A Linha de Sombra - Cap. 6: IV Pág. 96 / 155

Enquanto falava, eu tremia com medo de que o seu esforço enérgico lhe tirasse a vida ali diante dos meus olhos. Mas não podia negar que havia algo de reconfortante na sua boa vontade. Respondi-lhe do melhor modo possível, mas fiz-lhe ver que a única coisa que nos podia realmente ajudar seria o vento: um vento a favor.

Ele moveu impacientemente a cabeça no travesseiro. E não foi nada, mesmo nada, reconfortante ouvi-lo começar a murmurar desordenadamente uma história acerca do antigo capitão, o velho que tinham deitado ao mar a 8° sul de latitude precisamente no percurso da nossa rota... - e que estaria de sentinela à entrada do golfo.

«Está ainda a pensar no antigo capitão, senhor Burns?», disse-lhe eu. «Acho que os mortos não conservam nenhuma má vontade contra os vivos. Não se preocupam com eles.»

«O senhor é que não o conheceu», respondeu-me, respirando debilmente.

«Não, não o conheci, nem ele a mim. Por isso não pode de maneira nenhuma ter quaisquer razões de queixa minhas.»

«Sim. Mas há todo o resto da tripulação a bordo», insistiu ele.

Tive a impressão de que a força irresistível do senso comum estava a ser insidiosamente minada por aquela louca ilusão de arrepiar. E disse:

«O senhor não devia falar tanto. Assim cansa-se.»

«E há também este navio», teimou Burns, num fio de voz.

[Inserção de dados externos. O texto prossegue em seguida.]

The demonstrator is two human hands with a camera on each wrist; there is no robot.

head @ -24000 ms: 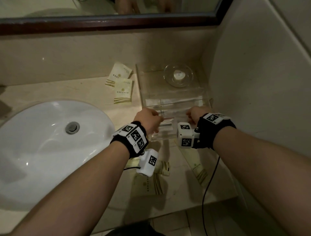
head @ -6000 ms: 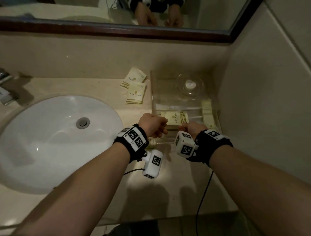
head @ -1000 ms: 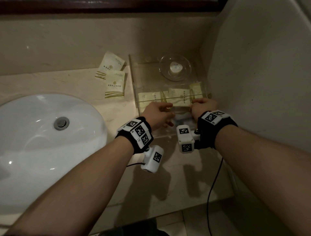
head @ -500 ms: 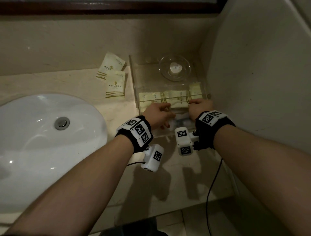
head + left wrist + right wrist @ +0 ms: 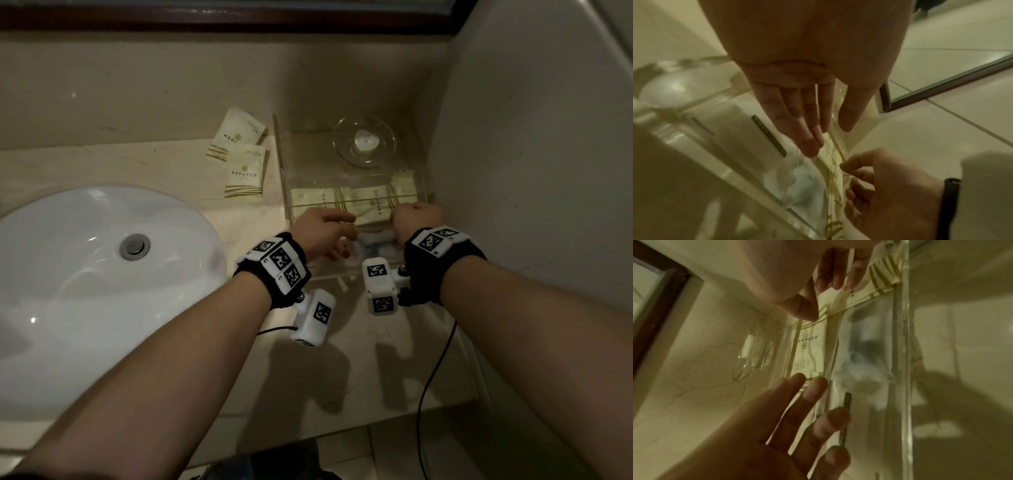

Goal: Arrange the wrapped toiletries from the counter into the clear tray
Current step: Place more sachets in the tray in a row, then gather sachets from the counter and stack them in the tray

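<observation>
A clear tray (image 5: 284, 178) stands in the counter's back right corner. Cream gold-striped packets (image 5: 370, 204) lie in a row across its middle. My left hand (image 5: 325, 228) reaches into the tray with straight fingers (image 5: 812, 146), and the tips touch the packets. My right hand (image 5: 416, 216) is at the row's right end. Its thumb and fingers pinch the striped end of a cream packet (image 5: 875, 275). A clear-wrapped white and blue item (image 5: 865, 344) lies in the tray's front part, below both hands. Two more cream packets (image 5: 245, 174) lie on the counter, left of the tray.
A glass dish (image 5: 363, 141) with a white soap sits at the tray's back. The white sink (image 5: 85, 291) fills the left side. A wall stands close on the right and a dark mirror frame (image 5: 239, 17) runs along the back. A black cable (image 5: 435, 370) hangs from my right wrist.
Almost nothing in the last second: both hands stay at the row of cream packets in the tray, with only small shifts of the fingers.
</observation>
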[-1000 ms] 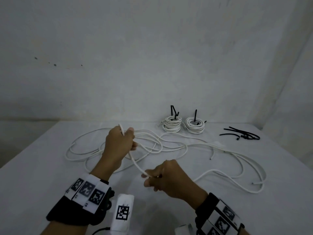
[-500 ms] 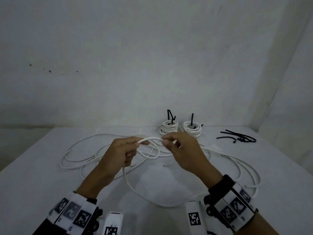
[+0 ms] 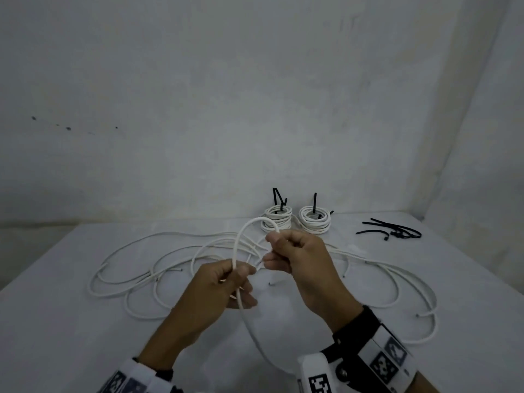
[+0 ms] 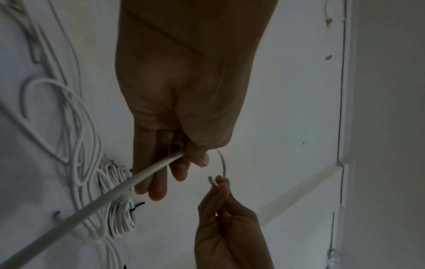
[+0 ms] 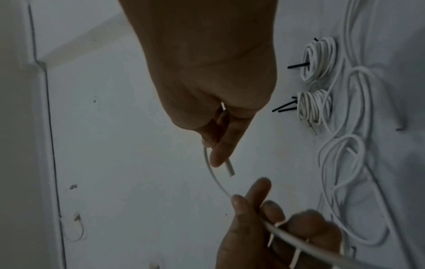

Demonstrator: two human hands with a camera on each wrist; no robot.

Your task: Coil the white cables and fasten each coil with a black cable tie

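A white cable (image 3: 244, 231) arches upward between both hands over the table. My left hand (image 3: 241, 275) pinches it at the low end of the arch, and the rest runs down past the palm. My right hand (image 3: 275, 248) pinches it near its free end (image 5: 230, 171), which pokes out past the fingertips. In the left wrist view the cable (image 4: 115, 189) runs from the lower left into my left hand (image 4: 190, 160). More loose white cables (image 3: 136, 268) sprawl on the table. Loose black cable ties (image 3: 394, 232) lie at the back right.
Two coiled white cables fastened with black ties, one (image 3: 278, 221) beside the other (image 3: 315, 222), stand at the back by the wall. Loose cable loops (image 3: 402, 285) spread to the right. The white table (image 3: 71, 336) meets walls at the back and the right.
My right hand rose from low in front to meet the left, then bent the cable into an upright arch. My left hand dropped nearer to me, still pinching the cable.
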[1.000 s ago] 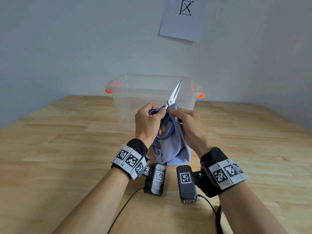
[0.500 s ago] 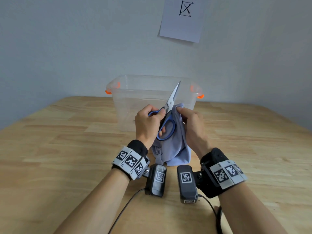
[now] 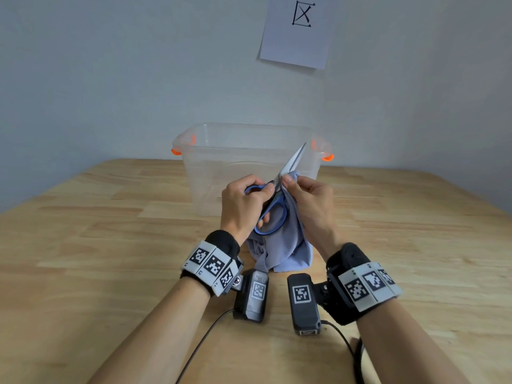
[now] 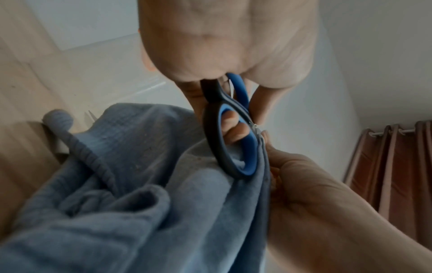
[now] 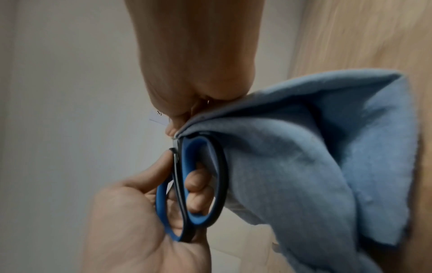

«Vamos lá, nem mais uma palavra», disse eu, aproximando-me dele e pondo-lhe a mão na testa, que senti estar agora fresca. Isso era para mim prova de que aquele horrível absurdo mergulhava as suas raízes no próprio indivíduo e não na sua doença, a qual lhe esgotara, entretanto, todas as forças físicas e mentais, à excepção daquela ideia fixa,

Durante alguns dias, evitei dar a Burns qualquer oportunidade de conversa.